For Gaurav, this journey is the next chapter in a long family history. Seeing CarbonBuilt’s concrete blocks used in homes for a recent Habitat for Humanity project takes him back to his childhood. When his family visited Pune — a city in India with a population of more than 7 million — people recognized his last name. That’s because his engineer grandfather built many of the structures in this sprawling metropolis, including the city hall.
“My father, who is also a civil engineer, used to drive us around and point out my grandfather’s buildings,” Gaurav says. “I’ve been around the construction industry all my life, so it’s exciting to create carbon-sequestering building materials that the industry will actually use.”
Gaurav has also been a force in expanding UCLA’s commitment to translating laboratory research into the world. In 2018, he founded the university’s Institute for Carbon Management (ICM). and many others, the institute brings together faculty from across the university — including engineering, business, the physical sciences, and public affairs — to derisk, demonstrate and translate technologies for carbon removal that can be ready for commercialization in the next five to 10 years.

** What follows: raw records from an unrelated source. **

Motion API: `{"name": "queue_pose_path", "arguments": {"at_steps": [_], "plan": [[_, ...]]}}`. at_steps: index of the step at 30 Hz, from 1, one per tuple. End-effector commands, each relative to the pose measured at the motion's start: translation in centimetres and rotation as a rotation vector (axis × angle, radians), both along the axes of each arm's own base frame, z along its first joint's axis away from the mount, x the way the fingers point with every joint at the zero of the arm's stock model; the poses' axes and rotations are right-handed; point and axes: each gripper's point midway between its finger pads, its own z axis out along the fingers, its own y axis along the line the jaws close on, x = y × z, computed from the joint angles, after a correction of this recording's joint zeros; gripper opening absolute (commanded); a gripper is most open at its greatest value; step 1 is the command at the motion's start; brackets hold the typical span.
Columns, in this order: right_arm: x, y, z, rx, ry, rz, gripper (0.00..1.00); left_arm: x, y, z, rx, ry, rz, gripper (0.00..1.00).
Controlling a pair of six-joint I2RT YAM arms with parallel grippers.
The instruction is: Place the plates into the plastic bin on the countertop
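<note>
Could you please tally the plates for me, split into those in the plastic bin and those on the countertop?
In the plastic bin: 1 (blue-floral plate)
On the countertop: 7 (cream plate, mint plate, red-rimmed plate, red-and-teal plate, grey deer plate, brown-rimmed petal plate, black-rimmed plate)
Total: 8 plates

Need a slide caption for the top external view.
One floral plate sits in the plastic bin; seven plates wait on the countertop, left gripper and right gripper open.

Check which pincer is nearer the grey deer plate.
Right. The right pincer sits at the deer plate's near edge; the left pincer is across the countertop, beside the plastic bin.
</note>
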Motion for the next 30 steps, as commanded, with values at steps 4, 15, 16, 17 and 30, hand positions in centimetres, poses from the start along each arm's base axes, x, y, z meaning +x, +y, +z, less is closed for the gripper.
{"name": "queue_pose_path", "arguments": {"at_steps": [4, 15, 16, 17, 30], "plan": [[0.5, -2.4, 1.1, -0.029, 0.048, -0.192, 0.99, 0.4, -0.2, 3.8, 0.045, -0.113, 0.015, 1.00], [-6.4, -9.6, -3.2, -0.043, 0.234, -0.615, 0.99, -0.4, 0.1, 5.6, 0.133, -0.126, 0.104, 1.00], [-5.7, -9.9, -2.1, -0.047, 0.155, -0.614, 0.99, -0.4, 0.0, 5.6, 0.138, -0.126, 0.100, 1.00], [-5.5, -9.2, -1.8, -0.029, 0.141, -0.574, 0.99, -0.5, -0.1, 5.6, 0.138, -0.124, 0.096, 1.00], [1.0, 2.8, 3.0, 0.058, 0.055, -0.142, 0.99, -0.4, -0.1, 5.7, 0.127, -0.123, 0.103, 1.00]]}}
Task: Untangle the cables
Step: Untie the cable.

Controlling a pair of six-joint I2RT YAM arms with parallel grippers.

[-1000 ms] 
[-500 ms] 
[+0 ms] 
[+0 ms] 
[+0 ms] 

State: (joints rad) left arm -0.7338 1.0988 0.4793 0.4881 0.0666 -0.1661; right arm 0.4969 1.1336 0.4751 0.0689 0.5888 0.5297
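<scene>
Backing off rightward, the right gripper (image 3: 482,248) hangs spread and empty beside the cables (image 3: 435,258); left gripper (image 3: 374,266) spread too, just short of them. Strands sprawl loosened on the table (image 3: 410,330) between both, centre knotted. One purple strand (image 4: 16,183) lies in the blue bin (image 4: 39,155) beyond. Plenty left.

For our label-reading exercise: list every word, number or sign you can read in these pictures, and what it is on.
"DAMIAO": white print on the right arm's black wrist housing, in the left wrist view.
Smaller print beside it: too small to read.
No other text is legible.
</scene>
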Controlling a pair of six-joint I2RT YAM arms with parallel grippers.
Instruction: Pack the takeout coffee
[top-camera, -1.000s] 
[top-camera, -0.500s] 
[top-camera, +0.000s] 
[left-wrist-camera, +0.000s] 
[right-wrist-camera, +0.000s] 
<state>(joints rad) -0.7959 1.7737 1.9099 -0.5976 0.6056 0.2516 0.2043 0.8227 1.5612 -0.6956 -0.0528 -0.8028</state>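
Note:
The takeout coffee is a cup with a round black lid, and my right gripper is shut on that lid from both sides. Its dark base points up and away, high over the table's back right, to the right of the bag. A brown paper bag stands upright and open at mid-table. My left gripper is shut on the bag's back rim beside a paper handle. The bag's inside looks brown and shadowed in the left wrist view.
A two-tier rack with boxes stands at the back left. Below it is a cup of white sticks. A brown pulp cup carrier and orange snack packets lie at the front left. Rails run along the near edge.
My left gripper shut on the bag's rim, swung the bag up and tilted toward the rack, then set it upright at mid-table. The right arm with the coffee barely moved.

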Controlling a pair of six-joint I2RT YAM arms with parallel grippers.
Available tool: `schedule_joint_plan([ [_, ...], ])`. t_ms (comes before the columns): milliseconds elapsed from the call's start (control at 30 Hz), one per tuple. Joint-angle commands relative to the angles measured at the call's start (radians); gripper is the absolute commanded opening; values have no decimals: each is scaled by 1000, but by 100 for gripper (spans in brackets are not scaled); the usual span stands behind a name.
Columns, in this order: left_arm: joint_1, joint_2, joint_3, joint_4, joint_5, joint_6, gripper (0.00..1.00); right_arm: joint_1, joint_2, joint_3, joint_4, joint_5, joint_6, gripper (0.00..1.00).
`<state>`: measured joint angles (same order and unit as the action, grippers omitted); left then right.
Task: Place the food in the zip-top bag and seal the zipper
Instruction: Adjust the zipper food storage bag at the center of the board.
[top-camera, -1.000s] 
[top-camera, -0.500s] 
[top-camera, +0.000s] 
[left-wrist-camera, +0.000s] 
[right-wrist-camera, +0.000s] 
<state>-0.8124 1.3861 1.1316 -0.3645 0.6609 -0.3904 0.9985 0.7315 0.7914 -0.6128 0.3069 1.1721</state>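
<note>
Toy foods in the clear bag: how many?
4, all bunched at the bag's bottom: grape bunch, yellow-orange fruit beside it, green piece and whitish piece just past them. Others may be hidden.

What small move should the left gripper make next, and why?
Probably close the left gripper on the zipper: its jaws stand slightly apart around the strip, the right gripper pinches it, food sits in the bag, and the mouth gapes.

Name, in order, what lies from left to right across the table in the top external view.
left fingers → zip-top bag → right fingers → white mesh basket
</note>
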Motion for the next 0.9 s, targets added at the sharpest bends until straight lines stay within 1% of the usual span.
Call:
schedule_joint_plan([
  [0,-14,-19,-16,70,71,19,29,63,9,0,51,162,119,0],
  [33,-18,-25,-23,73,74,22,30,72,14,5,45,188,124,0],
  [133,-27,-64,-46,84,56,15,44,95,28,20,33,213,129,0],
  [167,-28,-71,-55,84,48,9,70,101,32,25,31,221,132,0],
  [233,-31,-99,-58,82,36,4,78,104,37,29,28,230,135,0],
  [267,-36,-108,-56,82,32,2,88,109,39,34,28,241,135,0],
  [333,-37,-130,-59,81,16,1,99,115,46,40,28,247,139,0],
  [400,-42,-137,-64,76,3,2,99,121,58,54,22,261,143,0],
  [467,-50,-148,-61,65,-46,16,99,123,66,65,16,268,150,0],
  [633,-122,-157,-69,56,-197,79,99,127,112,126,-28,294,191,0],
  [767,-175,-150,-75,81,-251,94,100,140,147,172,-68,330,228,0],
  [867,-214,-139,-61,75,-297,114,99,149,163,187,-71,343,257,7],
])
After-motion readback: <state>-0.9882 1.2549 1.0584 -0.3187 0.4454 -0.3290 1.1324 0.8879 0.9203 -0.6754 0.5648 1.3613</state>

These projects, carried further by spinoff companies, include electrochemical methods for taking carbon dioxide out of the air and extracting the gas from seawater. ICM is also creating ways to strengthen supply chains for materials critical to green tech, such as the lithium and nickel used in batteries.
“We learned a lot from creating CarbonBuilt,” Gaurav says. “Now we want to take other discoveries from the bench to prototype to deliver a big impact in a meaningfully short period of time.”